枚葉プロセス(Single Wafer Processing)
ウェーハを1枚ずつ処理する製造方式。従来のバッチ処理と異なり、各ウェーハから詳細なデータ収集が可能。Rapidusはこれを全工程に導入し、AIによるプロセス最適化に活用している。
RUMS(Rapid and Unified Manufacturing Service)
Rapidusが提唱する新しいファウンドリサービスモデル。設計、ウェーハ製造、3Dパッケージングまでを統合し、サイクルタイム短縮を実現する。枚葉プロセスとAI設計ツールを組み合わせた独自のアプローチ。
2nmプロセス
半導体製造における最先端プロセス技術。トランジスタのゲート幅が名目上2ナノメートル(実際の物理寸法とは異なる)。7nmチップと比較して45%高性能、75%省電力とされる。TSMCが2025年に量産開始、Rapidusは2027年を目指している。
【参考リンク】
Rapidus株式会社(外部)
2022年設立の日本の半導体ファウンドリ企業。北海道千歳市に2nm対応工場IIM-1を建設中。
IBM Research – Semiconductors(外部)
IBMの半導体研究部門。2nmノード以下のチップ、3Dナノシートトランジスタ技術などを開発。
Synopsys(外部)
世界最大のEDAツールベンダー。論理合成、検証、物理設計など包括的なツールを提供。
Cadence Design Systems(外部)
EDA業界第2位の企業。配置配線、アナログ設計、検証ツールに強み。
TSMC(Taiwan Semiconductor Manufacturing Company)(外部)
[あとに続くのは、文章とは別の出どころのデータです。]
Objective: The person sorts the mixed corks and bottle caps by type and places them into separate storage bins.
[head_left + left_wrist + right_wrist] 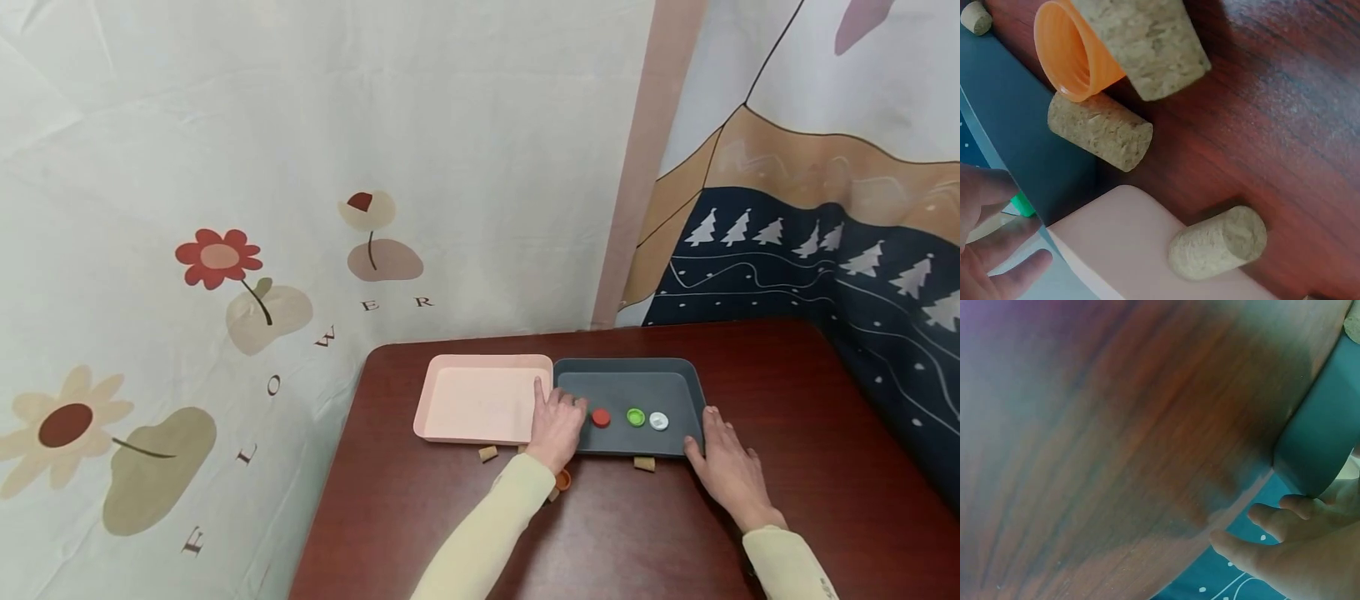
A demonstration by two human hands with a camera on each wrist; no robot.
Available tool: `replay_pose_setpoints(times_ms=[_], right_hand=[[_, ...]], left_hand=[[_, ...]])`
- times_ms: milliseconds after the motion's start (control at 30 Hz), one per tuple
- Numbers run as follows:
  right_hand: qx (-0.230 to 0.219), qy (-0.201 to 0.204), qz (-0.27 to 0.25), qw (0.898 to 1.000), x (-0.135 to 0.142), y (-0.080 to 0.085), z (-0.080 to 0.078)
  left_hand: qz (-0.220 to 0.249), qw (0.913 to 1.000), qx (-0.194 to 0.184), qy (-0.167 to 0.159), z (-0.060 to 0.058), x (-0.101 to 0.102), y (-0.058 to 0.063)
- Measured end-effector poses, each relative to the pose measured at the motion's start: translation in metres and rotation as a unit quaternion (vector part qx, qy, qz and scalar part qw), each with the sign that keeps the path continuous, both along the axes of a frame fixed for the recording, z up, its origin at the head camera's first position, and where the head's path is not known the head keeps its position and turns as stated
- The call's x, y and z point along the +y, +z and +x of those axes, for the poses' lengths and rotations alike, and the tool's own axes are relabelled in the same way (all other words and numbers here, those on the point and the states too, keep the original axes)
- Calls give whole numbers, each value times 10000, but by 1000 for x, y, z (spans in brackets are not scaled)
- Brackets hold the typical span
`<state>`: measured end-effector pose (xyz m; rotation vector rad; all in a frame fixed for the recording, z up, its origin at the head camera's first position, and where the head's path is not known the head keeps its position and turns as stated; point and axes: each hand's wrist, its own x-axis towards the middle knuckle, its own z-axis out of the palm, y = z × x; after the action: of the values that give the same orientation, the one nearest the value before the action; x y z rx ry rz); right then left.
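green piece [1022, 205] pinched in left grip [557, 423], at grey tray [630, 362]

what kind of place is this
Likely an indoor tabletop work corner: a reddish-brown table holds a pink tray and a dark grey tray, with what look like printed cloth hangings behind.

A pale grey-white, lightly creased cloth [487, 125] hangs behind, printed with muted stemmed flowers [220, 256] and dark red letters [325, 337] spelling FLOWER, a dusty-pink band [642, 167] along its right edge. Beyond, a printed landscape cloth [802, 175] shows white fir trees [768, 232] on navy below tan hills. A dark reddish-brown wood-grain table [615, 533] catches soft light.
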<state>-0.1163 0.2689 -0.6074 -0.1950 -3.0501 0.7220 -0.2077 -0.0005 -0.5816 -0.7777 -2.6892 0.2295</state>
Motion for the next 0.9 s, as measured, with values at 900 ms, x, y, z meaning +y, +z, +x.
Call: replay_pose_setpoints(times_ms=[900], right_hand=[[30, 36, 10, 10000, -1, 1, 2]], left_hand=[[208, 9981, -486, 303, -5, 5, -10]])
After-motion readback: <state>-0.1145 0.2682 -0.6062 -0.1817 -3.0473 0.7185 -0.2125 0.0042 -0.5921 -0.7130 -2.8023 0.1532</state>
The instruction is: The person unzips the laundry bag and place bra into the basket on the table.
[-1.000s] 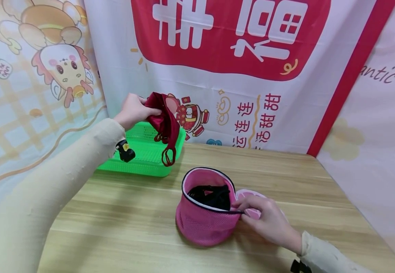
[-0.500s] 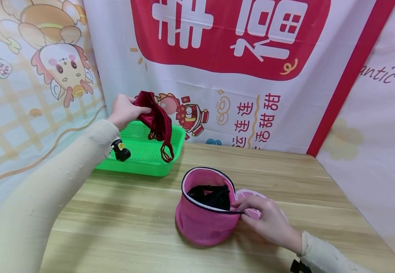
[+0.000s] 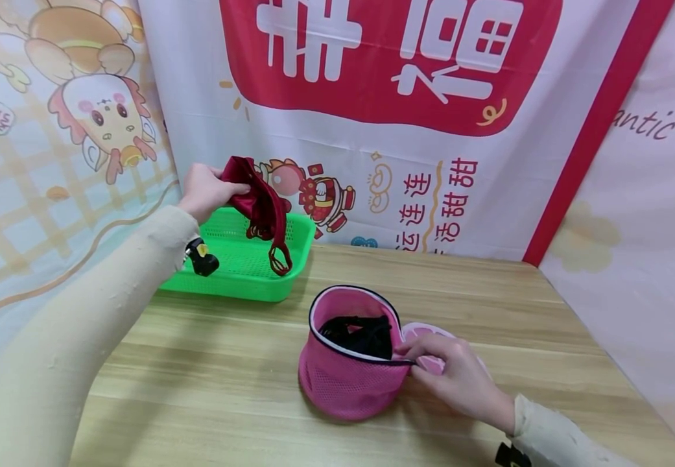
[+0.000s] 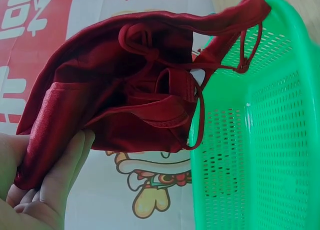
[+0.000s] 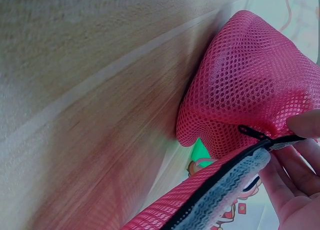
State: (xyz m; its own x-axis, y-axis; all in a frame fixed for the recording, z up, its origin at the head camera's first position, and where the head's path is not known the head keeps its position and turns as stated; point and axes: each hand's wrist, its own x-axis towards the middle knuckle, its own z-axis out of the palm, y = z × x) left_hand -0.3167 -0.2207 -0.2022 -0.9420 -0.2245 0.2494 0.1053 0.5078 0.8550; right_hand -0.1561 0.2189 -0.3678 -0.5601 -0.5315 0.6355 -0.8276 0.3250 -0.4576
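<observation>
My left hand [image 3: 204, 192] pinches a dark red satiny garment [image 3: 255, 201] with thin tie cords, held up above a green perforated basket [image 3: 255, 285]. In the left wrist view the red garment [image 4: 125, 79] hangs folded from thumb and fingers, a loop of cord dangling over the basket. On the table stands a pink mesh laundry bag [image 3: 349, 389], its round top unzipped. My right hand [image 3: 462, 376] grips its zippered rim where the pink patterned lid [image 3: 430, 334] folds back. Black strappy cloth [image 3: 366, 337] lies inside the bag. A zipper pull [image 5: 252, 132] shows beside my right fingers.
A wooden table [image 3: 226, 383] spreads beneath everything. Behind it hangs a red and white printed cloth [image 3: 454, 194], with further patterned cloth [image 3: 98, 207] along the left side. The basket stands at the back left.
My left hand has drifted left with the red garment, further over the green basket. My right hand and the laundry bag have barely moved.
</observation>
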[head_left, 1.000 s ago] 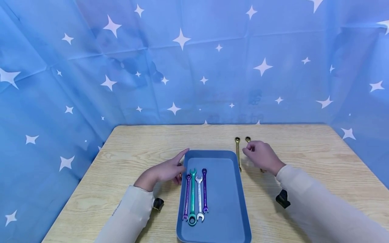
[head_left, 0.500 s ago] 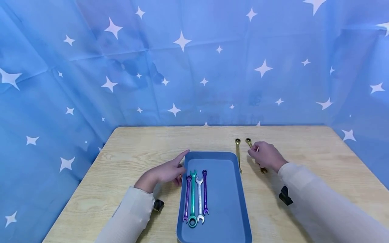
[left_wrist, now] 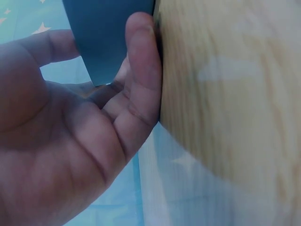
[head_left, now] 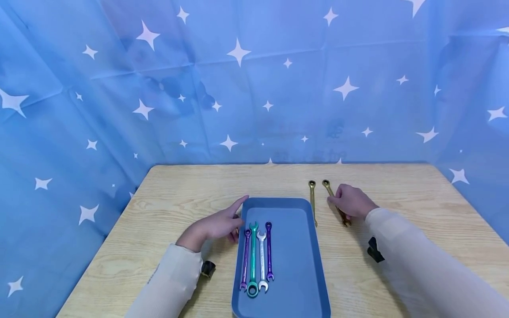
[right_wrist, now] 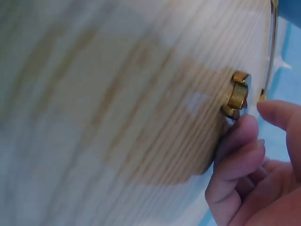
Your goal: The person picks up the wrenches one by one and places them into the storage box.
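Note:
My left hand holds the left rim of a blue-grey tray. Its index finger stretches along the far corner, and in the left wrist view the other fingers curl against the tray's outer wall. Beyond the tray's right side, my right hand is down at the table with fingers and thumb about a slanted gold combination wrench. Past the fingertips, the right wrist view shows that wrench's open end; its shaft is mostly hidden. Another gold wrench lies left of it, close to the tray.
Inside the tray's left half lie a short purple wrench, a green wrench, a silver wrench and a dark purple wrench. The wooden table ends at a blue star-patterned curtain.
My right hand has slid to the right along the slanted gold wrench, so more of its shaft shows. That wrench has hardly moved. The left hand and the tray stay where they were.

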`<move>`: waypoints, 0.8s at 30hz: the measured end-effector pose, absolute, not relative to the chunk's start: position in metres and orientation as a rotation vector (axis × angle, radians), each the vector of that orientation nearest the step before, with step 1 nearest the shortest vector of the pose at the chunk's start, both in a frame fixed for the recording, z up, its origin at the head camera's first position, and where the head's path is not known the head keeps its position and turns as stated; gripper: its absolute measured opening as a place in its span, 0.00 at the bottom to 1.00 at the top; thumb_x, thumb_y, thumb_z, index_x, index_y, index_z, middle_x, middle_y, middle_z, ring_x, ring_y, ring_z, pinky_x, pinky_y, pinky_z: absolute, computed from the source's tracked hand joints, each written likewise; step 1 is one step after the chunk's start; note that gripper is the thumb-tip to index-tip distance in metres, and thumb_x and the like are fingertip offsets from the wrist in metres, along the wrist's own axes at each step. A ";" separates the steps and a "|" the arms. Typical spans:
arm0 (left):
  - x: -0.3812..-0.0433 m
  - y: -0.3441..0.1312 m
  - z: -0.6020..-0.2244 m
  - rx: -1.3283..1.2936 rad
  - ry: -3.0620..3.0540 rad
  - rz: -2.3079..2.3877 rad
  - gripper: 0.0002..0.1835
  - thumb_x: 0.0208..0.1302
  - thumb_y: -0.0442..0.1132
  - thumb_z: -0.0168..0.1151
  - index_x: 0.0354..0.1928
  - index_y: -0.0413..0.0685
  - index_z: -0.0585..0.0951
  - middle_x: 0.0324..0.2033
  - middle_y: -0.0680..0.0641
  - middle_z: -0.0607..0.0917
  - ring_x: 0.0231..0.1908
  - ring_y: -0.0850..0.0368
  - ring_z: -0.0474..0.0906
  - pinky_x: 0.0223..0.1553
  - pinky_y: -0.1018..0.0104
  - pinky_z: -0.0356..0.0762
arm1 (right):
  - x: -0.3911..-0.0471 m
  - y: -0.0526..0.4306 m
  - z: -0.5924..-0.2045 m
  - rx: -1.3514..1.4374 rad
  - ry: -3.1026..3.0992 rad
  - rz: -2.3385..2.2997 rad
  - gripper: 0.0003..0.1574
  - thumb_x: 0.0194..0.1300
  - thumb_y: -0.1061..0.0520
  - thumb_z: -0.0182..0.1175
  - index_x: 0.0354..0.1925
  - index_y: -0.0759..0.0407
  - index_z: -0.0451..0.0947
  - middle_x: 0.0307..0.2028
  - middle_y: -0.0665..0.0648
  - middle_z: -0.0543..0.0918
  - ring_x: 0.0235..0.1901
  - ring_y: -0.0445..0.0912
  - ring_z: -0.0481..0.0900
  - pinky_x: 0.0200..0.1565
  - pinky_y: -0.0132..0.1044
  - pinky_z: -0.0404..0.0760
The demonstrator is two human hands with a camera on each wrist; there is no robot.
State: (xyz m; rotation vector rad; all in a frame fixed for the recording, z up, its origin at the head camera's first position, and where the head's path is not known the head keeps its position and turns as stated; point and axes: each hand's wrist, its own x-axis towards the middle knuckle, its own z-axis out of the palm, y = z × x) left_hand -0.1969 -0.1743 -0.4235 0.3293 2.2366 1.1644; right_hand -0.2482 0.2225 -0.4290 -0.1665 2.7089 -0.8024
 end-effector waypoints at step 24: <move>-0.196 -0.174 -0.421 0.327 2.249 1.147 0.40 0.75 0.41 0.45 0.79 0.75 0.38 0.33 0.42 0.84 0.30 0.48 0.83 0.39 0.58 0.81 | -0.256 0.216 -0.424 -0.297 2.643 -0.514 0.16 0.80 0.51 0.38 0.36 0.58 0.65 0.18 0.54 0.68 0.11 0.43 0.61 0.21 0.39 0.69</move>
世界最大の半導体ファウンドリ。2nmプロセスを2025年に量産開始。
【参考記事】
Rapidus unveils new AI design tools for advanced semiconductor manufacturing(外部)
Rapidusの公式英語プレスリリース。Raadsツール群の詳細と数値目標を掲載。
Rapidus Achieves Significant Milestone with Prototyping of 2nm GAA Transistors(外部)
2025年7月のマイルストーン発表。装置接続完了と2nm試作成功を公表。
Japan’s Rapidus set to rival TSMC and Samsung for chip supremacy(外部)
Rapidusの戦略的位置づけを分析。枚葉プロセスの優位性と日本の半導体復活への意義を論じる。
Rapidus showcases 2nm chip prototypes, eying 2027 mass production(外部)
月産7,000枚から25,000~30,000枚への生産能力増強計画を報道。
【編集部後記】
日本の半導体産業が再び世界の最前線に立とうとしている今、Rapidusの挑戦は私たち一人ひとりに問いかけています。AI時代に求められる半導体とは何か、設計と製造の在り方はどう変わるべきなのか。
TSMCやSamsungとは異なるアプローチで、設計期間の大幅短縮を目指すRaadsの取り組みは、技術の民主化という新たな可能性も示唆しています。みなさんは、この国家プロジェクトにどのような未来を見出しますか。2027年の量産開始まで、innovaTopia編集部も注視し続けます。